## [How to complete this task]
From the line that contains "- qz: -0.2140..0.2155" through the last line of the data, copy everything exactly and nothing else, omitting the pictures.
- Opening Delimiter -
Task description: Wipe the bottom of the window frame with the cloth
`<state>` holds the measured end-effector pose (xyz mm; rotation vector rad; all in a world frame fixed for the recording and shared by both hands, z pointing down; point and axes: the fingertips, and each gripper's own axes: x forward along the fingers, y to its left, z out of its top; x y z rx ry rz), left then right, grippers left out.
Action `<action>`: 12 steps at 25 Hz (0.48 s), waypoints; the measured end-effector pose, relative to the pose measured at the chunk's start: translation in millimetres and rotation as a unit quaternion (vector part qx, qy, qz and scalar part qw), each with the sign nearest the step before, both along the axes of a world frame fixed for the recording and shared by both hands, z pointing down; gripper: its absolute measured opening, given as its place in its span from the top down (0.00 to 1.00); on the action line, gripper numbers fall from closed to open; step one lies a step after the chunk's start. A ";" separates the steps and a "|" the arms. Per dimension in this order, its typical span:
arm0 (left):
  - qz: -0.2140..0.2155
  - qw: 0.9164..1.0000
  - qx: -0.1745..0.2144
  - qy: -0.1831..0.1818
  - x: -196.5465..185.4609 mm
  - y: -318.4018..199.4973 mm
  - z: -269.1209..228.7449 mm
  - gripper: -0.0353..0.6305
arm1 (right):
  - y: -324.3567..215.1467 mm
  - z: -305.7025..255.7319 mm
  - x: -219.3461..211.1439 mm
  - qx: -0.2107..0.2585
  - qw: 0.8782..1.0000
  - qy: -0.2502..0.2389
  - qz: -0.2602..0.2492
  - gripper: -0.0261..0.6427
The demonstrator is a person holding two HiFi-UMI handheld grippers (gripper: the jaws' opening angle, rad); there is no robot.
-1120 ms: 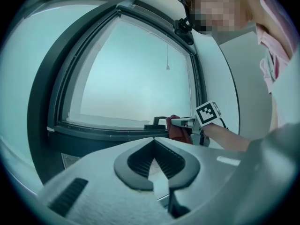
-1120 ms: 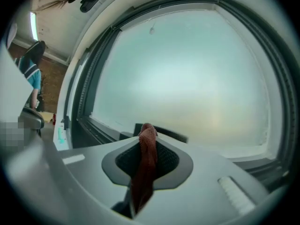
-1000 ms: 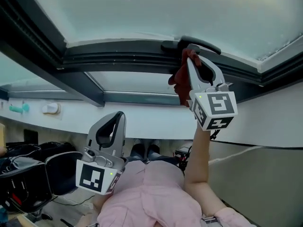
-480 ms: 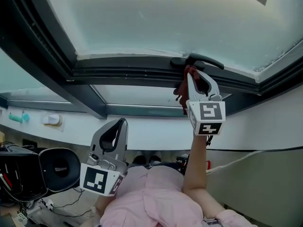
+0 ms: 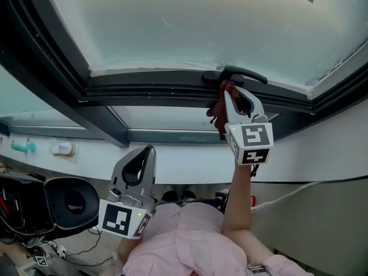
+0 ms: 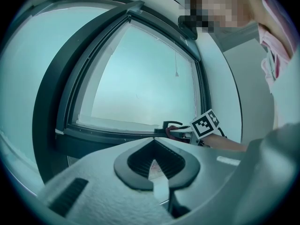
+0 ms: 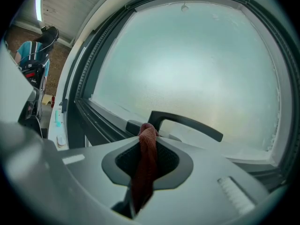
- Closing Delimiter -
## [Problem solution]
  - qz: -0.2140..0.2155
  - qw: 0.9164..1.0000
  - qx: -0.1745..0.2144
  - qy: -0.1831..0.1818
  - x: -196.5465..185.4609 mm
  - y: -318.4018..199.4973 mm
  - z: -269.1209..228.7449 mm
  - gripper: -0.0353..0.6305
arm1 (right):
  - y: -324.3567..215.1467 mm
  - z: -305.7025..255.7319 mm
  - x: -219.3461..211.1439 mm
  - qx: -0.2107..0.2585
  - qw: 0.8782..1.0000
  - qy: -0.2502..0.2389
  - qz: -0.2602..0.2492
  - gripper: -0.0261..0.6427
The demonstrator is a person holding two HiFi-UMI handheld grippers (gripper: the jaws' opening angle, rad); there is no robot.
-1120 ms: 
-1120 ms: 
-1000 ms: 
-480 ms: 
+0 ms: 
+0 ms: 
+0 ms: 

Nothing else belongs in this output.